Aim of the task
Instruction for the data below: set down exactly the lines from the line with "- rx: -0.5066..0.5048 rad" to the line with "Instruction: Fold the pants", inclusive, and no others.

[Data items]
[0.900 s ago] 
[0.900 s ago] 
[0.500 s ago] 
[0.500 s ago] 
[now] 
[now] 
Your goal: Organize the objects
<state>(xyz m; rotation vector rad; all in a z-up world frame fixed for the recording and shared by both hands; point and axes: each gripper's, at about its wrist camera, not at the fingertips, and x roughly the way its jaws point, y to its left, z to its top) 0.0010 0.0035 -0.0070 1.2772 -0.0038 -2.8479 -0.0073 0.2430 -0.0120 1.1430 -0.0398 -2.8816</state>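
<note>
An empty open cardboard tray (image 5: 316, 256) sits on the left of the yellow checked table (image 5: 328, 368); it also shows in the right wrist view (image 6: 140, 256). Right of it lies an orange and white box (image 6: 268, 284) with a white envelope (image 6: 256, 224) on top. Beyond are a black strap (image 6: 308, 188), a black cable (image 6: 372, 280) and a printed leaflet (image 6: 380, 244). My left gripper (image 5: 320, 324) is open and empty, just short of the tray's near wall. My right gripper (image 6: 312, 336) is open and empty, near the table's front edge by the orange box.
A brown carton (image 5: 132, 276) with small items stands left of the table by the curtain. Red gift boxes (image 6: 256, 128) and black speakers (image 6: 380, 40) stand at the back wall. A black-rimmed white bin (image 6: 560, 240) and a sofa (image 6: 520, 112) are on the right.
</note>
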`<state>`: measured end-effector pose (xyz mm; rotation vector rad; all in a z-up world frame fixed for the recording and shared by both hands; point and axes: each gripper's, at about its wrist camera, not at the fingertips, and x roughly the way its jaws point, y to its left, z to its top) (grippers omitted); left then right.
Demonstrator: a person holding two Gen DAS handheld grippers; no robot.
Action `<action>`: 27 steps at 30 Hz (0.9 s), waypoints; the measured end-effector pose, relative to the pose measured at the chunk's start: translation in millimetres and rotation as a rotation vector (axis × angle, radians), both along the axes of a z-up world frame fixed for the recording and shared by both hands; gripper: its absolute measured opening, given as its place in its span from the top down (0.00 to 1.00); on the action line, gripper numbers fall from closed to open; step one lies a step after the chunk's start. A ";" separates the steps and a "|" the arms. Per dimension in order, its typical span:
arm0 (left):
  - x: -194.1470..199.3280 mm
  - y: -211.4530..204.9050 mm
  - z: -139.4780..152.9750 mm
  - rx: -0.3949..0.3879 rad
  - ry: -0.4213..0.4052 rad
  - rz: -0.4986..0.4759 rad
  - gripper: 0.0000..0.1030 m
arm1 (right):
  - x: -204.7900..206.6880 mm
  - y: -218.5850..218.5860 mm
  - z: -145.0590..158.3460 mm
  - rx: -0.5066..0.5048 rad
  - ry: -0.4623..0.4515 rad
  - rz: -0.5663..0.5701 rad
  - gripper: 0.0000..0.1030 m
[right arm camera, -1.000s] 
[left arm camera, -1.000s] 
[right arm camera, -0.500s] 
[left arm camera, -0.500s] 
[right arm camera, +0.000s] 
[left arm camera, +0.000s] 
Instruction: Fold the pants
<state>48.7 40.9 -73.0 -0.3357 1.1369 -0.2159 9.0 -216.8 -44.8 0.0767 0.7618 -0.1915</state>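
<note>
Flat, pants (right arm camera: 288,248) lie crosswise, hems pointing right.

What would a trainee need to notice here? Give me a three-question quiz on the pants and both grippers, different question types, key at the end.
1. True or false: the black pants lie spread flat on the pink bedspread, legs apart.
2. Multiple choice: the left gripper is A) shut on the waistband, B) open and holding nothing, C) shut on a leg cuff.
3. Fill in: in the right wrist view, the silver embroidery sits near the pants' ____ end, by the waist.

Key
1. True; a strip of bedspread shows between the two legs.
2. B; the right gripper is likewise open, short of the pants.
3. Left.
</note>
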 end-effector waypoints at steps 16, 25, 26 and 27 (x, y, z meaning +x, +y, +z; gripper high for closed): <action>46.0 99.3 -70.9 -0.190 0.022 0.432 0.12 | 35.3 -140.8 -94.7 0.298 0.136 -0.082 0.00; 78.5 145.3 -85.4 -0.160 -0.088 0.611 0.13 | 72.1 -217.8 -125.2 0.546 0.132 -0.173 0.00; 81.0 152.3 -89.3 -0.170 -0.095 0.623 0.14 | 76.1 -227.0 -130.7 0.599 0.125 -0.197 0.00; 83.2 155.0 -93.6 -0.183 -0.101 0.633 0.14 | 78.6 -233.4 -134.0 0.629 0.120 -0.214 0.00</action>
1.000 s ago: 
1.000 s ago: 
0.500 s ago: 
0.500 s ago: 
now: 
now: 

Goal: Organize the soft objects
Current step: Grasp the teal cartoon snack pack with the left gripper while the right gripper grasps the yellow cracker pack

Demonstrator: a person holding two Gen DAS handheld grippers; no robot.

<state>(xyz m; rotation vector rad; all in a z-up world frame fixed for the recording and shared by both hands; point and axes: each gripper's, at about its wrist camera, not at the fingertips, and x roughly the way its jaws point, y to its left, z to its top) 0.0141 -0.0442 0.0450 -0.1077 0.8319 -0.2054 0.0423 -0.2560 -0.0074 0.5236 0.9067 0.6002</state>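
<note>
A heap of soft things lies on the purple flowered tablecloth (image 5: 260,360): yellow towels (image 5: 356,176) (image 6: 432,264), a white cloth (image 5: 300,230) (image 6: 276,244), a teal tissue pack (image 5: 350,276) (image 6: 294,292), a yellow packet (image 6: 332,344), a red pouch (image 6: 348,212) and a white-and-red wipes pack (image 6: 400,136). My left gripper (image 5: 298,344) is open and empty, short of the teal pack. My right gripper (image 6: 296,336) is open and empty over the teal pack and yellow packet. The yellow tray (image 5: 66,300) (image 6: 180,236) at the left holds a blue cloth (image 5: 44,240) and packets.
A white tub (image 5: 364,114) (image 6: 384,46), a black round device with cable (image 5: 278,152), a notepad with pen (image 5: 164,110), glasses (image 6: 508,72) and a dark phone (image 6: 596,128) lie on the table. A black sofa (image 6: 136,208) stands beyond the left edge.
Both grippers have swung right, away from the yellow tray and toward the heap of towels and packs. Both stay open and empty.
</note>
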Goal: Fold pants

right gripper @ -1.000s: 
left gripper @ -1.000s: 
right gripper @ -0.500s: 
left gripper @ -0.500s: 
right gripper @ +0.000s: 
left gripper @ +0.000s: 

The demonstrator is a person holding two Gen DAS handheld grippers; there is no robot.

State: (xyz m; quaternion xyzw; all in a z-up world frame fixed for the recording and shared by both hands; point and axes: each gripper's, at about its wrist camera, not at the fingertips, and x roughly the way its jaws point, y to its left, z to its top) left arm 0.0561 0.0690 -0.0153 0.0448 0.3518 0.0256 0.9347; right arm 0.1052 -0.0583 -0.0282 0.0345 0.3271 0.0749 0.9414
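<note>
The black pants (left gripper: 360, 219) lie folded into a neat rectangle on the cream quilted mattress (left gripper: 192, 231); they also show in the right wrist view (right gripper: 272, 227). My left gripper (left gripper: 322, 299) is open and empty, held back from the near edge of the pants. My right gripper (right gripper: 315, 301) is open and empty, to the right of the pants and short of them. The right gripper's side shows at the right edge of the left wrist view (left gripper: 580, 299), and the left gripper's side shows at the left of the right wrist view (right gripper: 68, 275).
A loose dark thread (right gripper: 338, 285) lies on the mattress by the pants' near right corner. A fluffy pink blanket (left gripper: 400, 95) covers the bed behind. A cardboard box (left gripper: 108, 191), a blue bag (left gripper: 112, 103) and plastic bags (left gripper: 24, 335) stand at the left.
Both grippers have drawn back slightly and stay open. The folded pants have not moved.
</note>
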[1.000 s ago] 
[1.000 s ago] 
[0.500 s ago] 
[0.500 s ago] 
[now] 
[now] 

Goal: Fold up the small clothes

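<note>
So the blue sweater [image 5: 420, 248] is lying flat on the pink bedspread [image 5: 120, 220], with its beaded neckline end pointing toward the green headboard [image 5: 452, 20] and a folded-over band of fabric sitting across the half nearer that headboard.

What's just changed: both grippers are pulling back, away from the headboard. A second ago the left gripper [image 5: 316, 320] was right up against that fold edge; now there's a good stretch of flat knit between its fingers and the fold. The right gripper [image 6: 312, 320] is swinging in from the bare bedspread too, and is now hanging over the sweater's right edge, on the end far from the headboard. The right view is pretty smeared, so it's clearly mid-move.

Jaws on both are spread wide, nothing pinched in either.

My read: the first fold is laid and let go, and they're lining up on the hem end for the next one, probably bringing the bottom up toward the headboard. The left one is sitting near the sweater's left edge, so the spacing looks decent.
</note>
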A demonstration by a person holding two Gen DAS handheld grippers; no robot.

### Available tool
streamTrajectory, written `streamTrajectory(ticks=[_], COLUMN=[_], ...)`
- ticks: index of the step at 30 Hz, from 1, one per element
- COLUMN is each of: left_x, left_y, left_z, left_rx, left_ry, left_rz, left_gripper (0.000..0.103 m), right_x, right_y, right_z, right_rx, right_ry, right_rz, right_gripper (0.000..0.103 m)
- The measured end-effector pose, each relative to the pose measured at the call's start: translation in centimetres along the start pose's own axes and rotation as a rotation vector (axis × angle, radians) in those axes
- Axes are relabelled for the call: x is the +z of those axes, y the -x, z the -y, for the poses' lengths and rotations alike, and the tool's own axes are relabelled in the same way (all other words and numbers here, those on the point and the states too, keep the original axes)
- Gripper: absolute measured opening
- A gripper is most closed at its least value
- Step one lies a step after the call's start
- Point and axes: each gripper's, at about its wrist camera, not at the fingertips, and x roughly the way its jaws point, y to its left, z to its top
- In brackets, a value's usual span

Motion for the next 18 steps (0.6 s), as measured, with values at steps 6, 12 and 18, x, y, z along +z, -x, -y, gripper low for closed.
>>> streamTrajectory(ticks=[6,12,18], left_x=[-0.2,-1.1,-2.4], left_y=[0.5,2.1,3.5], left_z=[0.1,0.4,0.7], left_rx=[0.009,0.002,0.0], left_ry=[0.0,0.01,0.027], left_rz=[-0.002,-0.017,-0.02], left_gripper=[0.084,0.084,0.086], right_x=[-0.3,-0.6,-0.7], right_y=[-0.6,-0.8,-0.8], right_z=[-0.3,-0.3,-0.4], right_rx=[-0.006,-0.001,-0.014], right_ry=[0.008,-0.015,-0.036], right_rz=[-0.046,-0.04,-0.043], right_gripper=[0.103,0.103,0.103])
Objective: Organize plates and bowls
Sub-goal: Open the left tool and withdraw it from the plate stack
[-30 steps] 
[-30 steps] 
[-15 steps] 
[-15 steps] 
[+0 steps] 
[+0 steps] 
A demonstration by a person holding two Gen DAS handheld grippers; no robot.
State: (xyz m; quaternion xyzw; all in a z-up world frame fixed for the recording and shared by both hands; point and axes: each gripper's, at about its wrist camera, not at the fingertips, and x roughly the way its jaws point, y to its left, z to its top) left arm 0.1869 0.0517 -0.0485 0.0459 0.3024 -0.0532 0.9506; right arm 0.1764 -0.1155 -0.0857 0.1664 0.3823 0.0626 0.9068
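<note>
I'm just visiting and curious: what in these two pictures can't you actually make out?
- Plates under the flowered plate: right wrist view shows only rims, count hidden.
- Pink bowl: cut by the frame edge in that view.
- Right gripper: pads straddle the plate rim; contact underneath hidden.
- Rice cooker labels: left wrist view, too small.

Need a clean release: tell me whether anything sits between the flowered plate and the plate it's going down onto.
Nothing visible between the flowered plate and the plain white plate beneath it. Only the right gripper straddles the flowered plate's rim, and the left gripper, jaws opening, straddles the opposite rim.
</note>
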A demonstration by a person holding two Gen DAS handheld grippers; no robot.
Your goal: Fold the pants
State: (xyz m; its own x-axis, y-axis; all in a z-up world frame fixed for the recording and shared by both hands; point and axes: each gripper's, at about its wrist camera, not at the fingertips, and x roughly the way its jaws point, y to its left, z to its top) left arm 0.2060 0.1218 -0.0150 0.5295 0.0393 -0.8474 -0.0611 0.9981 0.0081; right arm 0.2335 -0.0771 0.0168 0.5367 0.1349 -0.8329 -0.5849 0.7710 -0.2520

Written response
  - rx: -0.5066..0.5048 rad
  - ry: -0.4623..0.4515 rad
  - rz: -0.5663..0.5701 rad
  - gripper: 0.0000..0.1030 m
[right arm camera, -1.000s] 
[left arm camera, -1.000s] 
[right arm camera, -0.500s] 
[left arm camera, -0.500s] 
[right arm camera, +0.000s] 
[left arm camera, +0.000s] 
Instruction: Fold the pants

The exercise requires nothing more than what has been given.